**WORK REQUEST:**
Repeat the entire listing exactly. Omit all pictures.

**DATA:**
*****

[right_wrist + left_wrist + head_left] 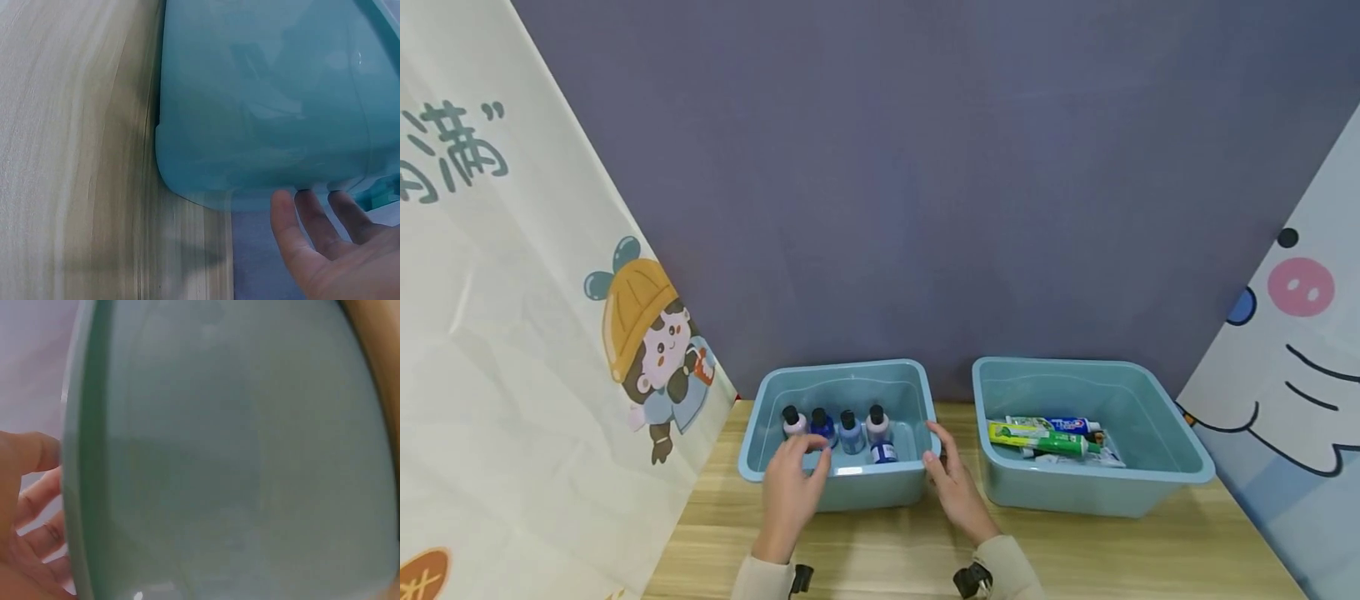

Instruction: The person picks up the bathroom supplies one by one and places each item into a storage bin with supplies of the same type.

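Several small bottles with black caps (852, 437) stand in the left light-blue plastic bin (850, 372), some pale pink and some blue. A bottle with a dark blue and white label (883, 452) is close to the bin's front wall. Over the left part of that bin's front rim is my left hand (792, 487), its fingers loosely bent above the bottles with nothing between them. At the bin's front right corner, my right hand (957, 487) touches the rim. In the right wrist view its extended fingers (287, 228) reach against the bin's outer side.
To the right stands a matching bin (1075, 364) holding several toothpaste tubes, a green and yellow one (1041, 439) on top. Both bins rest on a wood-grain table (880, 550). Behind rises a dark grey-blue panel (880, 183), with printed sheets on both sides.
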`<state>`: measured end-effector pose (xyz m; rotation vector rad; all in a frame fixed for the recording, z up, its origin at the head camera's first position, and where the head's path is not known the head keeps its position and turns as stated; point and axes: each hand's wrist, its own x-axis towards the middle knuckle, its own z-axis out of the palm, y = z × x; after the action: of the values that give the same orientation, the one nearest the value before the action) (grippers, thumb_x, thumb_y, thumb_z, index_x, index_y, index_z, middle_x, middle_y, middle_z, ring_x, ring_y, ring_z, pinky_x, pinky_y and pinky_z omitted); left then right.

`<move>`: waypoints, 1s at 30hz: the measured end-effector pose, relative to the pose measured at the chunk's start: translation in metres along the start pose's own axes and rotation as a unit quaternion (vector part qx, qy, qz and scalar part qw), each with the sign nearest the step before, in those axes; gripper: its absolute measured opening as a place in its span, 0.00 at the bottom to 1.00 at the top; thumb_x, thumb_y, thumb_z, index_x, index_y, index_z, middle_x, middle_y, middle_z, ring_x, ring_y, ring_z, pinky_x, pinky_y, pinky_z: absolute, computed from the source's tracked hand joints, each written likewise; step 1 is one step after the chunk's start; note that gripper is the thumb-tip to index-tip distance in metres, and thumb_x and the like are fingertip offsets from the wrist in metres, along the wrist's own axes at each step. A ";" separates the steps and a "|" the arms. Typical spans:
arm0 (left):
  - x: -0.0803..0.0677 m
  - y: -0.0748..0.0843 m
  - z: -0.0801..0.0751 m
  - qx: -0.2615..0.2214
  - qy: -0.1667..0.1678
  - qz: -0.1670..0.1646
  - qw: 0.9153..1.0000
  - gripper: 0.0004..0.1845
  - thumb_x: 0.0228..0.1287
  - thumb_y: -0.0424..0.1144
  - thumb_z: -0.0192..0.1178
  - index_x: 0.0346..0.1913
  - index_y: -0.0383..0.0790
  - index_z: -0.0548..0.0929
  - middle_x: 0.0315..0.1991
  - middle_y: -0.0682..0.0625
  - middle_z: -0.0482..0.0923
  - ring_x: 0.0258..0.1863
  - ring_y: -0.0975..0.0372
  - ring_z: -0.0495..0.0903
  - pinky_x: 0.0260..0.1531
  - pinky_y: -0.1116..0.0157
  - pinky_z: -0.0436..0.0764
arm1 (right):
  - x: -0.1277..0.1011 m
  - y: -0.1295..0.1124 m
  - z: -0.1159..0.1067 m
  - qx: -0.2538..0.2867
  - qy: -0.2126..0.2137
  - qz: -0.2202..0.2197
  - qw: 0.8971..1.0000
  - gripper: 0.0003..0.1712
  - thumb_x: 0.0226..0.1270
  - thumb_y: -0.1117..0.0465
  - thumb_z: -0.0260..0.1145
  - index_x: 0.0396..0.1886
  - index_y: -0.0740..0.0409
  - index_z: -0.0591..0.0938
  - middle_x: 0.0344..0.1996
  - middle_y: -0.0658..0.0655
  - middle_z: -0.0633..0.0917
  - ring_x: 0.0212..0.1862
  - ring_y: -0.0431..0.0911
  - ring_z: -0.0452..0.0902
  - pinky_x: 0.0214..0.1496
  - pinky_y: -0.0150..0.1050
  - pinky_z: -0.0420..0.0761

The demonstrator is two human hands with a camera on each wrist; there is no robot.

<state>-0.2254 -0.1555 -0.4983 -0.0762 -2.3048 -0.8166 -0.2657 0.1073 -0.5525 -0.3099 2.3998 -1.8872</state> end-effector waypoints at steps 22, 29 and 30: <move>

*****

**RESULT OF THE EXERCISE:**
[right_wrist + left_wrist + head_left] 

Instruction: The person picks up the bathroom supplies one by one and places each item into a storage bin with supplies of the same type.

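Several small bottles with black caps (852, 437) stand in the left light-blue plastic bin (850, 372), some pale pink and some blue. A bottle with a dark blue and white label (883, 452) is close to the bin's front wall. Over the left part of that bin's front rim is my left hand (792, 487), its fingers loosely bent above the bottles with nothing between them. At the bin's front right corner, my right hand (957, 487) touches the rim. In the right wrist view its extended fingers (287, 228) reach against the bin's outer side.
To the right stands a matching bin (1075, 364) holding several toothpaste tubes, a green and yellow one (1041, 439) on top. Both bins rest on a wood-grain table (880, 550). Behind rises a dark grey-blue panel (880, 183), with printed sheets on both sides.
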`<state>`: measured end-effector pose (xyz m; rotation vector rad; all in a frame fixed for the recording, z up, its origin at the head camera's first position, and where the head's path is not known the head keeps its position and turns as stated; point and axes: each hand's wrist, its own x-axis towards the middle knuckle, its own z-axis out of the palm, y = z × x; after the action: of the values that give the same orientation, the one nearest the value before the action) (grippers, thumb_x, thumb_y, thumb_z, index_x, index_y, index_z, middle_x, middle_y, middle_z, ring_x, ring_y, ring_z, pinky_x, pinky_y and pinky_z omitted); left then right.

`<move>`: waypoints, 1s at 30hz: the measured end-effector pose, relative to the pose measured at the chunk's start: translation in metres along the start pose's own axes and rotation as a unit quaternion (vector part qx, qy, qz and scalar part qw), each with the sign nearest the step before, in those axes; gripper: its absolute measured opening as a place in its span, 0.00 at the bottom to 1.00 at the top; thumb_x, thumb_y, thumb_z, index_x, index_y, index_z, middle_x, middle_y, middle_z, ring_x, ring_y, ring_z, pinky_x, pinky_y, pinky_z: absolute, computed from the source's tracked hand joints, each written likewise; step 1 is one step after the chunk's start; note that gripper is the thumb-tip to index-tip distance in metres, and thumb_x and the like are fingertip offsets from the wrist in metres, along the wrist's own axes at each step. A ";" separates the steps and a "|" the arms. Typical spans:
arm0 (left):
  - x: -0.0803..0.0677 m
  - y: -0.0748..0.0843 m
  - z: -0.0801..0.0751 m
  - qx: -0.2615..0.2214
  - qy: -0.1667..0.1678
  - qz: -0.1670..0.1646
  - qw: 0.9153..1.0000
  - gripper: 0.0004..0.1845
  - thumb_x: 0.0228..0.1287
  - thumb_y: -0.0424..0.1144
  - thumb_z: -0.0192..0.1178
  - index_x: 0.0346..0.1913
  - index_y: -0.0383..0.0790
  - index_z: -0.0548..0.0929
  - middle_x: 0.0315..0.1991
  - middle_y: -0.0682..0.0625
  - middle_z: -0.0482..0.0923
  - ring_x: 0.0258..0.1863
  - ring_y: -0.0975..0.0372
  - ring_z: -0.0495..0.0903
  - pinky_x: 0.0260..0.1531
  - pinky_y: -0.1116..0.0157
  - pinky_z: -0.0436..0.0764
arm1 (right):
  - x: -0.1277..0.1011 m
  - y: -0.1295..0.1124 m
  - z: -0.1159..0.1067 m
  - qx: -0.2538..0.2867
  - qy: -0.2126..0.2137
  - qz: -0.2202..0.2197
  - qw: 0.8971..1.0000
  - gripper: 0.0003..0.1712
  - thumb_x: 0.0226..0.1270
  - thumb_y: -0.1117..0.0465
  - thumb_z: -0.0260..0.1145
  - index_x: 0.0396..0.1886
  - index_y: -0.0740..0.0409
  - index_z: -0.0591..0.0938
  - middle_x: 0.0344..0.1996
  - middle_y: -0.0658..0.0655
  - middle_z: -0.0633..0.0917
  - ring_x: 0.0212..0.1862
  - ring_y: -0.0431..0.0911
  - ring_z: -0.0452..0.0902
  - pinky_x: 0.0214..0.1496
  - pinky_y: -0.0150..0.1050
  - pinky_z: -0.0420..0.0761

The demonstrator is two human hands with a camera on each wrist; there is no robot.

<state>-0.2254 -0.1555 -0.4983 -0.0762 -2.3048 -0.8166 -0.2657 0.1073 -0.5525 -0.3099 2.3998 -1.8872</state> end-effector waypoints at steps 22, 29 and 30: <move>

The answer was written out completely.